O embaixador de Washington na ONU, Mike Waltz, respondeu, durante a reunião de urgência solicitada pela Venezuela e apoiada por Rússia e China, que os EUA “farão tudo o que estiver em seu poder para proteger o hemisfério, as fronteiras e o povo americano”.
Nesta segunda-feira (22), Trump tornou a ameaçar a ditadura de Nicolás Maduro em meio à operação americana que impõe um bloqueio naval contra o país. Já o regime venezuelano acusa os EUA de usar a manobra numa tentativa de derrubar Maduro.
Questionado por jornalistas sobre este tema durante evento em Mar-a-Lago, residência de Trump na Flórida, o presidente disse que a resposta americana depende do ditador. “Isso depende dele, do que ele queira fazer. […] Se ele se mostrar duro, será a última vez que poderá fazê-lo”, afirmou, em tom de ameaça.

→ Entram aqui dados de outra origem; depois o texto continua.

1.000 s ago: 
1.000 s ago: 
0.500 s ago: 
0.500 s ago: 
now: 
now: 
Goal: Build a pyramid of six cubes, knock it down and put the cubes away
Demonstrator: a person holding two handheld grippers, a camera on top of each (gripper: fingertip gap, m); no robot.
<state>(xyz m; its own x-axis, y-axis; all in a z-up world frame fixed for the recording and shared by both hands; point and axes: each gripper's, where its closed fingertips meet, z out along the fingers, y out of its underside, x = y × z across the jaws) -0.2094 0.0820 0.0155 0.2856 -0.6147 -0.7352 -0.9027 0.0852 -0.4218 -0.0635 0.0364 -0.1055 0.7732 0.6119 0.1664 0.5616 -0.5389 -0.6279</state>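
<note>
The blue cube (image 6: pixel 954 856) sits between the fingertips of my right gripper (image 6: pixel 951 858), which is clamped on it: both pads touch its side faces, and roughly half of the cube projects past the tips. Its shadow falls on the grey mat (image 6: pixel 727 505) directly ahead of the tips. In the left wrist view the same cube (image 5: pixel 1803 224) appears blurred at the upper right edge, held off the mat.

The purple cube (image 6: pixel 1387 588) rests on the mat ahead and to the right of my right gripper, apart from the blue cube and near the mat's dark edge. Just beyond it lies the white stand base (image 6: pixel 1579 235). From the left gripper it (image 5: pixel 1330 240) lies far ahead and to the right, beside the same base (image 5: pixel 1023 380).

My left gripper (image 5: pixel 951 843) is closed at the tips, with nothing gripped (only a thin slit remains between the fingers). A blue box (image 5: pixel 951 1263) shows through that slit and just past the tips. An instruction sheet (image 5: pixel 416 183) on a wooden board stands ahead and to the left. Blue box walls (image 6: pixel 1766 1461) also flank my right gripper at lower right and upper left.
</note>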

O ditador Nicolás Maduro respondeu pouco tempo depois dizendo que Trump “estaria melhor” se “focasse os problemas” dos Estados Unidos e não se concentrasse tanto na Venezuela.
“Penso que o presidente Trump poderia fazer melhor em seu país e no mundo”, afirmou Maduro em transmissão feita pela TV estatal, na qual lembrou a “conversa cordial” por telefone que teve com o americano em 21 de novembro.
“Não é possível que 70% de seus discursos e declarações sejam [sobre] a Venezuela. Mas e os Estados Unidos?”, completou Maduro.
O Exército dos Estados Unidos afirmou nesta segunda que matou um suposto narcotraficante que estava a bordo de uma embarcação que navegava pelo que descreveu como rotas conhecidas de tráfico de drogas no oceano Pacífico.